* _How to complete this task_
Show all the lines in the data below that include the word "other".

*** Data for the task ***

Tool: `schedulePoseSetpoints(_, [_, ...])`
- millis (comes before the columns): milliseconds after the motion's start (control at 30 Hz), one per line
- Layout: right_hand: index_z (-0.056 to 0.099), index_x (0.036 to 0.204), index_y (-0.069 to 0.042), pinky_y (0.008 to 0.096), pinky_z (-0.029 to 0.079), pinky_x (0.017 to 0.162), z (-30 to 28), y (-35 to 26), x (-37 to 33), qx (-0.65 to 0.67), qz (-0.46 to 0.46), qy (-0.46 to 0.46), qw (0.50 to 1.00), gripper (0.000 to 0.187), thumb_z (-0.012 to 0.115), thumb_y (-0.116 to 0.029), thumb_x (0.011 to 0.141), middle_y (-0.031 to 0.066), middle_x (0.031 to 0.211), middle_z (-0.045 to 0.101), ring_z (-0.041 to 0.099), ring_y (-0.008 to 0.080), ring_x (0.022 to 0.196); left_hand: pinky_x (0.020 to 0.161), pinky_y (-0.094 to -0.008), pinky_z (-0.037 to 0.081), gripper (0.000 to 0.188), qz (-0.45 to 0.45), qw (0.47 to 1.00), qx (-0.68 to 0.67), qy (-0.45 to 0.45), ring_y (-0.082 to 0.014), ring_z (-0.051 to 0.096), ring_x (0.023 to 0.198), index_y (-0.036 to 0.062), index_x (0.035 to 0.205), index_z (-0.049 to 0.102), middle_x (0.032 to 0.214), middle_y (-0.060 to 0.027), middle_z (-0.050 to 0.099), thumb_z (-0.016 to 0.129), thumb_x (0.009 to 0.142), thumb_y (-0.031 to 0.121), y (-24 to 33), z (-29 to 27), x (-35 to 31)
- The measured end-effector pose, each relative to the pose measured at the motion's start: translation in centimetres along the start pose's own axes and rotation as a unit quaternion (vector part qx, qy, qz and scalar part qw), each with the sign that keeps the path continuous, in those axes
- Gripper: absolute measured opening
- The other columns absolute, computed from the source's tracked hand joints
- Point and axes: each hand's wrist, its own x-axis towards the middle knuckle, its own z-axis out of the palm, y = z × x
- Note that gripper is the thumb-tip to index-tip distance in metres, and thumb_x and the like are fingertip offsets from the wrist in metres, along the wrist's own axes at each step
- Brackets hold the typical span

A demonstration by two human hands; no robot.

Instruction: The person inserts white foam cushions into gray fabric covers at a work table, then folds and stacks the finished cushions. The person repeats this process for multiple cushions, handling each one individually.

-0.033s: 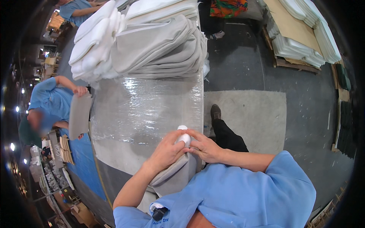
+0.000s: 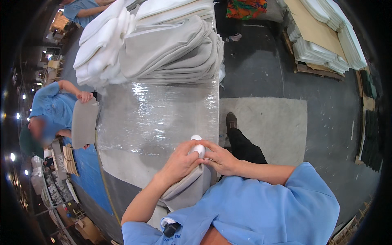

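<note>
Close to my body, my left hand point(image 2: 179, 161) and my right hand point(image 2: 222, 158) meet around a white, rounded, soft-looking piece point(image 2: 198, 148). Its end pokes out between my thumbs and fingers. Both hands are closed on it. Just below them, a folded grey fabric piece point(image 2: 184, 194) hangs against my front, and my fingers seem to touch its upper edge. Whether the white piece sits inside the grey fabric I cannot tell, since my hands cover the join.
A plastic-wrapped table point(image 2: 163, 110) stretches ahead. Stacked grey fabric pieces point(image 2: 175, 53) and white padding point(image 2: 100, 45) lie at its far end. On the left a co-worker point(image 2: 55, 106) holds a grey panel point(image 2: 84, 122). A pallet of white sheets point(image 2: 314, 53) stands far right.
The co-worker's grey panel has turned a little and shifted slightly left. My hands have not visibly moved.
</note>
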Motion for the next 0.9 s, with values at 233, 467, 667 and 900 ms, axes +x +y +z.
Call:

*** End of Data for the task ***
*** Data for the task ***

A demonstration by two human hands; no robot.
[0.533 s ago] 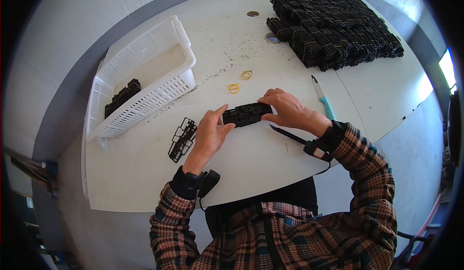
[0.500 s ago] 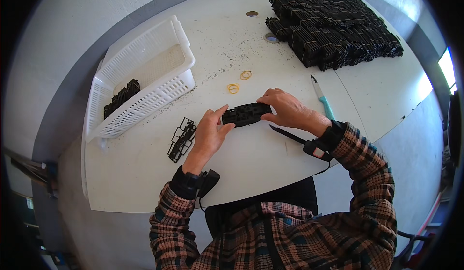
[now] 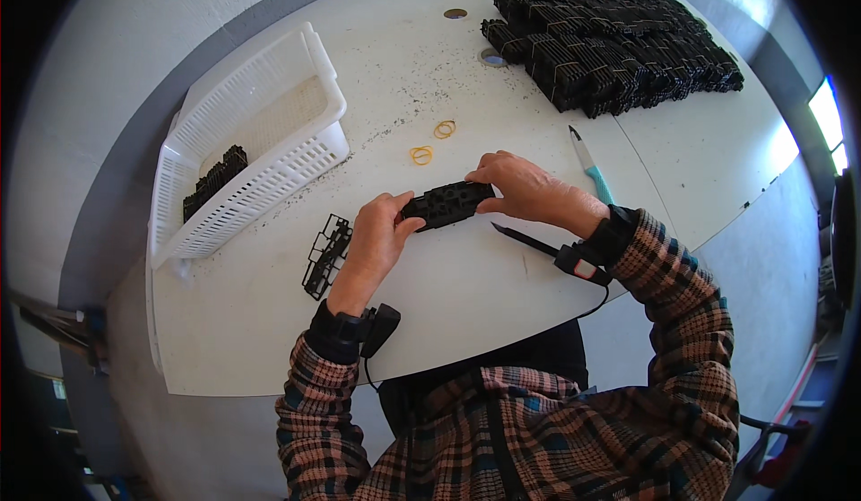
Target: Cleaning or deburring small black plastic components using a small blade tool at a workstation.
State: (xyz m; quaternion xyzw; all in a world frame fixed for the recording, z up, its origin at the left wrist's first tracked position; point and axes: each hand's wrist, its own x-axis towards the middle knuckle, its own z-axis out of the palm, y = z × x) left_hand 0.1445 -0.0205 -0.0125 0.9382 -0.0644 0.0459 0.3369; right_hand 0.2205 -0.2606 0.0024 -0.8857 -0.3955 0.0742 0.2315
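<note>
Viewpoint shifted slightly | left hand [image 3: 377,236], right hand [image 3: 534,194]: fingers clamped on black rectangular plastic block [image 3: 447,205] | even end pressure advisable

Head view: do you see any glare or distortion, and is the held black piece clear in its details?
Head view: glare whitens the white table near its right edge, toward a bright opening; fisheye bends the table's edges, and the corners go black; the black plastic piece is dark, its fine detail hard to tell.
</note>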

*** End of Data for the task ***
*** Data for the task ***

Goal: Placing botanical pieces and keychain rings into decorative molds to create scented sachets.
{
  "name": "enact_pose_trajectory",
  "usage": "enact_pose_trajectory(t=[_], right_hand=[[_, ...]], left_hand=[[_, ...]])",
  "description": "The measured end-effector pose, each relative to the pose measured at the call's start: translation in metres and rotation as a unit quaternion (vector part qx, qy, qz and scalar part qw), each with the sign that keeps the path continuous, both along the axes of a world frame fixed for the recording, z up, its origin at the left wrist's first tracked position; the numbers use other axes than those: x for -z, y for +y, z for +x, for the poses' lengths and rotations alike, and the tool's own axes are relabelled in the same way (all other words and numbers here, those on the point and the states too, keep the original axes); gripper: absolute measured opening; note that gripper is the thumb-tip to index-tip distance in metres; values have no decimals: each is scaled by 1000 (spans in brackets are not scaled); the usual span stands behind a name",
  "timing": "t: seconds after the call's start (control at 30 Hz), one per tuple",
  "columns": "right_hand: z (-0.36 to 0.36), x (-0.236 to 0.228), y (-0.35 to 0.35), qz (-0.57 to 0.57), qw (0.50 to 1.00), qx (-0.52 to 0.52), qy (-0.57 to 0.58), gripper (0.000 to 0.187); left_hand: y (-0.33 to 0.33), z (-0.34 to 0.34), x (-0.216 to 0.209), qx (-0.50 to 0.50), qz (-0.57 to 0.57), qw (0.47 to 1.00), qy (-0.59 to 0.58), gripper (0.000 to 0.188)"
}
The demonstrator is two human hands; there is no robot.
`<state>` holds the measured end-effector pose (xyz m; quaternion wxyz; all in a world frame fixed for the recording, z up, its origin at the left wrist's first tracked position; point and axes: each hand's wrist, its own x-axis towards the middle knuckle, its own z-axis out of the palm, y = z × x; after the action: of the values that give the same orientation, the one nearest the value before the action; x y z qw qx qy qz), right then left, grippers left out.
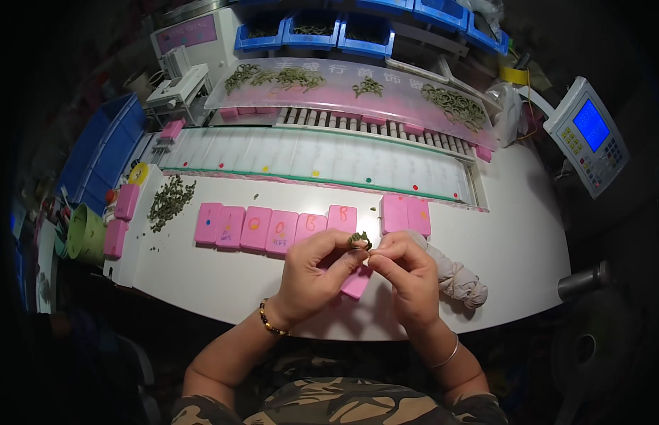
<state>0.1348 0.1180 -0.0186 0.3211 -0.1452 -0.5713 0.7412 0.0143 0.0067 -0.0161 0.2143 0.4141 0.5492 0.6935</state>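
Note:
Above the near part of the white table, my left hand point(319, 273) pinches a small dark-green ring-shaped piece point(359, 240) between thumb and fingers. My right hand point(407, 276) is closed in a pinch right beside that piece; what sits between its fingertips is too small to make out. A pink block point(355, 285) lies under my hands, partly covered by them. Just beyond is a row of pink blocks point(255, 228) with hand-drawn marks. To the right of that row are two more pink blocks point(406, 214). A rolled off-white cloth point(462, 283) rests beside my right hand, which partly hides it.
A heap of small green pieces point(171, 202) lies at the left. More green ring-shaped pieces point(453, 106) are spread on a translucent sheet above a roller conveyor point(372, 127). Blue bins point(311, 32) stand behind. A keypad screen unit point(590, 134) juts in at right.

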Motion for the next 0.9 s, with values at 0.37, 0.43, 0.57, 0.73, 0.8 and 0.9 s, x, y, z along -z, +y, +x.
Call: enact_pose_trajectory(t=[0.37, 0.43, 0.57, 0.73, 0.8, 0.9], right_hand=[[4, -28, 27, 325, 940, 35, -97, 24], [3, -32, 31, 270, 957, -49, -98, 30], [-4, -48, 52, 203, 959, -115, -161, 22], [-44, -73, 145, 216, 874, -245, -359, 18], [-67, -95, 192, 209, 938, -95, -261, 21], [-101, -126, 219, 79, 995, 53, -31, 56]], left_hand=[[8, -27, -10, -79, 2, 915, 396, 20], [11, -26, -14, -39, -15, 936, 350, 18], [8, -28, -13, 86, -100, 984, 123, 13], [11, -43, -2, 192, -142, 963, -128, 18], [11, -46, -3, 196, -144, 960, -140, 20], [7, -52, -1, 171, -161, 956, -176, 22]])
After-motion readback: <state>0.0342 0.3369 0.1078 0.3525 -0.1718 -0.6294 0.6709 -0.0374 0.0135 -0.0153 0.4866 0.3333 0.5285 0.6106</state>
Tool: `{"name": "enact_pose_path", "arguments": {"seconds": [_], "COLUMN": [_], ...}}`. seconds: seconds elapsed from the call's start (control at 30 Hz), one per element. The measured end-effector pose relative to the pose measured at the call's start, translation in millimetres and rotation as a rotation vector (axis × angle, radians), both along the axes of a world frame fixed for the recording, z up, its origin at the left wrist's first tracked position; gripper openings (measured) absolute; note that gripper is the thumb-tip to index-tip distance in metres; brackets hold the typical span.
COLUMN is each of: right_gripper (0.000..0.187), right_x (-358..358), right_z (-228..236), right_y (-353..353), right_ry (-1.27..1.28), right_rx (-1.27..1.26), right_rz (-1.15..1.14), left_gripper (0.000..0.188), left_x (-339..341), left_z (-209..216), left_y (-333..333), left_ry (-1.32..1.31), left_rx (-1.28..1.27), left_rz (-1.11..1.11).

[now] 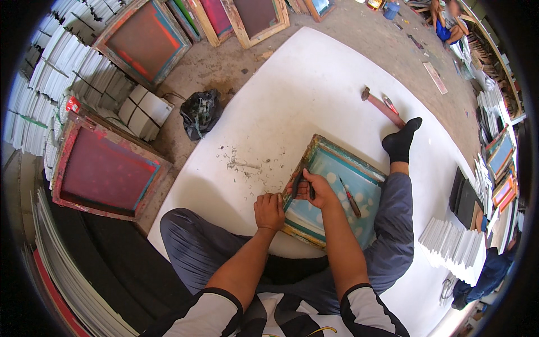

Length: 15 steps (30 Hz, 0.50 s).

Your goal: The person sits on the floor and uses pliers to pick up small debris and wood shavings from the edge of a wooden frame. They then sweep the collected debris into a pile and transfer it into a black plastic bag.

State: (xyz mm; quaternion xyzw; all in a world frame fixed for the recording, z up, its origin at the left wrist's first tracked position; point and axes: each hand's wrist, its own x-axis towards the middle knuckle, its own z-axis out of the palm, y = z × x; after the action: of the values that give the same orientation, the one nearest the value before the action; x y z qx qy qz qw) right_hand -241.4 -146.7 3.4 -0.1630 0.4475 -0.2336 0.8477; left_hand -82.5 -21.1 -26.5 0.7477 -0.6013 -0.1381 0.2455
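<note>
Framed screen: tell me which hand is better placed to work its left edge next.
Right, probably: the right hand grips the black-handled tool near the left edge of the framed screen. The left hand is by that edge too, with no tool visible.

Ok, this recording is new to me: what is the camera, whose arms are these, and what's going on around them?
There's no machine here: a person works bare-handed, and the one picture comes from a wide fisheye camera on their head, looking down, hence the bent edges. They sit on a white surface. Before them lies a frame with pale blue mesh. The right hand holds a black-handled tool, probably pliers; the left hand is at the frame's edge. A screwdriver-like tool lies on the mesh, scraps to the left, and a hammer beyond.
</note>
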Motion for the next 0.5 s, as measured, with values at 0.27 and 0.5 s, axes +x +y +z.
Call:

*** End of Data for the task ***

* _Answer to the exercise_
- The other columns absolute, computed from the source's tracked hand joints
  "description": "The measured end-effector pose, each relative to the pose measured at the call's start: translation in metres and rotation as a unit quaternion (vector part qx, qy, qz and scalar part qw), each with the sign that keeps the path continuous, both along the axes of a world frame fixed for the recording, z up, its origin at the left wrist's first tracked position; the numbers use other axes than those: x for -z, y for +y, z for +x, for the poses' lengths and rotations alike, and the tool's own axes are relabelled in the same way (all other words and numbers here, those on the point and the states too, keep the original axes); gripper: absolute measured opening; note that gripper is the thumb-tip to index-tip distance in metres; values have no decimals: each is scaled by 1000 (spans in brackets are not scaled); the usual span stands behind a name",

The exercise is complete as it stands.